Operating balances are one-time funds, and the City has used one-time funds to pay down liabilities and support City Council priorities through one-time expenditures. In keeping with this strategy, the City Manager is recommending that the $12.1 million Fiscal Year 2019-20 Operating Balance be used for pandemic response and recovery, reimagining City programs and services, and long-term community needs. In addition to Citywide pandemic costs, this includes a one-time utility bill forgiveness program; additional small business support; enhanced communications; diversity, equity and inclusion initiatives; and increased funding for homelessness services. The recommendation also includes partial funding for planning studies related to improving Redwood Shores levees and the potential creation of a Bayfront Park in the Inner Harbor Area.

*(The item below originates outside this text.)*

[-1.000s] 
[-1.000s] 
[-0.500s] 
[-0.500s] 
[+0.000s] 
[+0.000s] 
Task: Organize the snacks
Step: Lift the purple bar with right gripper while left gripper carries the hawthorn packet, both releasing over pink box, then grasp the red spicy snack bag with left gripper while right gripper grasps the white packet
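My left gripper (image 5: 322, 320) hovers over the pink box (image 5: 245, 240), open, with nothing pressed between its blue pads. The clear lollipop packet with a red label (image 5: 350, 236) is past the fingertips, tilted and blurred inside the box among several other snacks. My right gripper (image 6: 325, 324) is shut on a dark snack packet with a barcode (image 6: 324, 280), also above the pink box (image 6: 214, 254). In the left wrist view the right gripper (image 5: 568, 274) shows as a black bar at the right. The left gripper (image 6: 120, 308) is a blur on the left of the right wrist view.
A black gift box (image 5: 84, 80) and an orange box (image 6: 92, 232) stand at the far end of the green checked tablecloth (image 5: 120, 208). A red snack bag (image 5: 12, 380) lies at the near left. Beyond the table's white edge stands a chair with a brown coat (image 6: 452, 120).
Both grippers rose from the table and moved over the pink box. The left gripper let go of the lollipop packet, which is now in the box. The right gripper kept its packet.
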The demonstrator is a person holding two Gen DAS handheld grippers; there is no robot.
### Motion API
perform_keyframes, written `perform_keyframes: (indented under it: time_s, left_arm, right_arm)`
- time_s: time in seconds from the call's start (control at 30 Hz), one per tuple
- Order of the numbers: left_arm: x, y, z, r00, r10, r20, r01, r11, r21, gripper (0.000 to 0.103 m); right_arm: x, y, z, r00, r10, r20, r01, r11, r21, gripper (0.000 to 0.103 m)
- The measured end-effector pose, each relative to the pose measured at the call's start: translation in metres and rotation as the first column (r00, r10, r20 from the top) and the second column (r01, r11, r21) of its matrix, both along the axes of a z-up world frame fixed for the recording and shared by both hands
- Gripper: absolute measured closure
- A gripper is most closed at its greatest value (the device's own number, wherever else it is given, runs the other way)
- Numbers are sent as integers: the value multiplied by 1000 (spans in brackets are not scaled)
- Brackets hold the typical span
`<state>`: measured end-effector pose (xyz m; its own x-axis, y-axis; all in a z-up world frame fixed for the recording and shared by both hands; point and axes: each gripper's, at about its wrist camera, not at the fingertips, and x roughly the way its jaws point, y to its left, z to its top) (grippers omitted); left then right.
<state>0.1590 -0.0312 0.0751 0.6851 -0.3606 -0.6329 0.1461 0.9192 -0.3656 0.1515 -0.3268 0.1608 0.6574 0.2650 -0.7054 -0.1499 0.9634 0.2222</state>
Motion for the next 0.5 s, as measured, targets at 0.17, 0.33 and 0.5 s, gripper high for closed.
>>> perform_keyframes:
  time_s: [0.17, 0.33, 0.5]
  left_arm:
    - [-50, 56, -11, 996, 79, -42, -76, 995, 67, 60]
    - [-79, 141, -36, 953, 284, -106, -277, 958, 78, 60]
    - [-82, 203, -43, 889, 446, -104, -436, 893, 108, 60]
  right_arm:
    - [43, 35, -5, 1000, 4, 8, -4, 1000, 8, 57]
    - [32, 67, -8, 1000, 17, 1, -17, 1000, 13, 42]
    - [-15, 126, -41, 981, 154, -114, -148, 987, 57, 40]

“The City has prioritized support for vulnerable residents and our business community during the pandemic,” noted Stevenson Diaz. “We are responding with urgency, creativity and compassion. At the same time, we are proactively addressing long-term needs, including paying off pension liabilities at an accelerated rate to save taxpayers approximately $38 million.”
In addition, staff will seek City Council input on the proposed framework for developing the Fiscal Year 2021-22 Recommended Budget. The framework continues financial best practices and City policies; advances the City’s Strategic Plan and the City Council’s three top priorities of Housing, Transportation, and Children and Youth; and implements the City’s COVID-19 financial and community recovery strategy.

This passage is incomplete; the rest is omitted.